Jed Sundwall (16:28.057) All the analytics we need, just haven’t sifted through the data yet to figure out like which of those objects are being hit the most and how much and what’s the throughput that’s going out. Cause I know you’ve done analysis on the costs of doing these things. I imagine you have some data on how much it costs to deploy PM tiles, but we also have a lot of this data, but we just haven’t shared it yet. So.

Brandon Liu (16:52.994) Right. So going back to that for a moment though, like, so I wonder if you think about like, like that idea of like being able to search for GitHub for all the links to source for people that are like hotlinking to it. Like in some sense, like I think it’s, it’s not directly correlated to success. Just, just a number of people that are consuming source. If people are making a copy of the data, if people are copying the data they get from source to their own bucket and then using that.

Jed Sundwall (17:03.257) Yeah. Yeah.

Jed Sundwall (17:15.588) Of course not, yeah.

Brandon Liu (17:22.284) That is still like using the platform as intended. Like there isn’t really like by design, I don’t know if source is designed to be like an intermediary platform. Like for example, like Airbnb. So for Airbnb is like you go to the site and you look up like bookings, like listings, but they will stop you from trying to go off the platform to like make an arrangement with like your host because that’s like, that’s, that’s exactly against their business model. Right. That’s like.

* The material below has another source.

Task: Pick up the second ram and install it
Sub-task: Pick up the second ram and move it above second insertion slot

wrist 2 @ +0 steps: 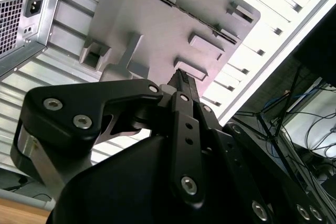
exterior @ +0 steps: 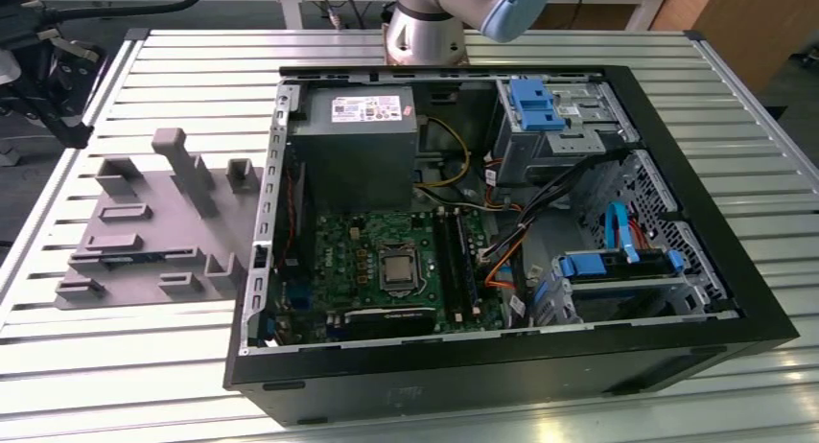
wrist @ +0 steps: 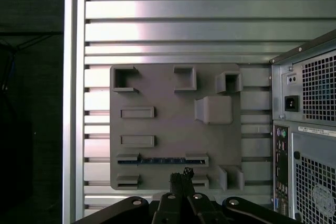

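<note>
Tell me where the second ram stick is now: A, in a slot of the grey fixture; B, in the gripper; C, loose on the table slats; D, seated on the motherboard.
A: in the first wrist view the second ram lies along a slot of the grey fixture, with the gripper over the fixture holding nothing.

The gripper (wrist: 181, 173) points downward, its two black fingers (wrist: 175, 182) pressed together with nothing between them. In the second wrist view the gripper (wrist 2: 182, 77) narrows to one closed tip, and black bolted linkage arms (wrist 2: 79, 111) spread out behind it on either side. In the exterior view the arm (exterior: 429, 26) shows a silver joint with a blue cap (exterior: 519, 7).
</note>
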### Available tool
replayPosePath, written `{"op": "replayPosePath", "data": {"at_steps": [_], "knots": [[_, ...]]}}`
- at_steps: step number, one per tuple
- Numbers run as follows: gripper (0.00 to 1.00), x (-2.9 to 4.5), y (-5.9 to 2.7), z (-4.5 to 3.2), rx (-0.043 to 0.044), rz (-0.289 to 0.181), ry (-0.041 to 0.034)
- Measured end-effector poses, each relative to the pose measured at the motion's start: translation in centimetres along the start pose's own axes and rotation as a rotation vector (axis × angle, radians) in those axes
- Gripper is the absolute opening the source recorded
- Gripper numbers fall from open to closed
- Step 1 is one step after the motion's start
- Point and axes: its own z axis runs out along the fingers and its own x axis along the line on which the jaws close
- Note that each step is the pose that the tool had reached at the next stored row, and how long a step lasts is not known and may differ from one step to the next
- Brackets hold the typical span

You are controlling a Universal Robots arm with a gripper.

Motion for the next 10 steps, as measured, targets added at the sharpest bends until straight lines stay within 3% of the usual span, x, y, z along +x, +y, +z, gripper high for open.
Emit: {"op": "replayPosePath", "data": {"at_steps": [4,10], "knots": [[0.11,0.01,0.00,0.00,0.0001,-0.012,0.0006],[0.11,0.01,0.00,0.07,0.0010,-0.121,0.0051]]}}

Jed Sundwall (17:22.779) Yes.

Jed Sundwall (17:41.115) Yeah.

Brandon Liu (17:51.887) So it’s for Airbnb, the entire point is like, they’re an intermediary between you, like your desire for a room and the host. Now, so I don’t think source is by design as like a data platform to be an intermediary for all data. There is a lot of like open data platforms in the past that have worked that way, where they make it very difficult for you to be able to consume the data outside of the platform. But it feels like with the sort of cloud native focus, part of the idea is that you’re able to

Jed Sundwall (18:01.861) Right, right.

Brandon Liu (18:21.602) you know, just like package up data and take it to go or access it just in chunks instead of having to be locked in to just using source. So if there was some way to maybe promote that as like a first-class way to consume source instead of just linking to assets, then maybe that would help alleviate some of these ideas around like cost sharing for bandwidth.

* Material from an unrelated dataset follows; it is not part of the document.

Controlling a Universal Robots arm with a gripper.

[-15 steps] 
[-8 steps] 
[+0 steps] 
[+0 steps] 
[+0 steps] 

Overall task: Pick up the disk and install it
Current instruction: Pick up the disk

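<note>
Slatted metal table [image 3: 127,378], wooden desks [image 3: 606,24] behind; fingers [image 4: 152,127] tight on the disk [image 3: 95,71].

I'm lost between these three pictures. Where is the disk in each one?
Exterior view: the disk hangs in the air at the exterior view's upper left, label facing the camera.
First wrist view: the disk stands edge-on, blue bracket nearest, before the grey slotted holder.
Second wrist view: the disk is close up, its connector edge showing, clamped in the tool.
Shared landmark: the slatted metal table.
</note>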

Jed Sundwall (18:39.632) Yeah.

Jed Sundwall (18:45.667) Yeah, well, no, mean, let me address this and then I want to acknowledge we have a viewer, Sig Till, I’m not exactly sure who they are, but they’re Sig Till on YouTube, who is joining us from Norway. So we were like, let’s do this at 4 p.m. Pacific. Sorry, everybody in Europe, but we’re doing it Asia Pacific, or at least, I mean, it’s what, it’s 7 a.m. where you are. So we’re kind of in a…

weird time zone right now, but we had somebody from Norway tuning in to ask what’s in the future for PM tiles and which changes would you like to see in the format itself or new tools that use the format? But anyway, Sigtil, just don’t go to sleep just yet. We’ll answer your question. The vision of source is not so much to be an intermediary. Sources by design, it doesn’t really do much other than provide reliable access to objects.

So we call it, it’s a data publishing utility. It’s not an analytic tool. I’m happy to have, I want people to build stuff on top of source. So yes, I do want people to link to it. However, this is math that we, this is kind of my point in saying we have to do this analysis on our usage is to say, well, how much is that really gonna cost us if we do that? And are there ways for us to…

get a handle on bandwidth and usage so that we don’t, we’re not abused, you know, or rather, abuse isn’t the right term, but just so that we can afford to do that in a way that’s reasonable. And so, and to say like, look, if you don’t want to host your own object somewhere, which tons of people don’t, I mean, sort of a core tenant of the product design is that like, we just know that a lot of people don’t want to host their own stuff. Like they don’t want to their own servers. They don’t want to think about infrastructure at all. If we can,

let them just link to reliable assets that are available. That’s great. But we have to figure out a way to do that in a way that doesn’t, you know, could scale to the usage of something like Google Maps without bankrupting us, you know? Then that means we have to figure out, for example, with like the open course policies, do we have to have some sort of way to say like, no, no, you have to be put onto an allow list?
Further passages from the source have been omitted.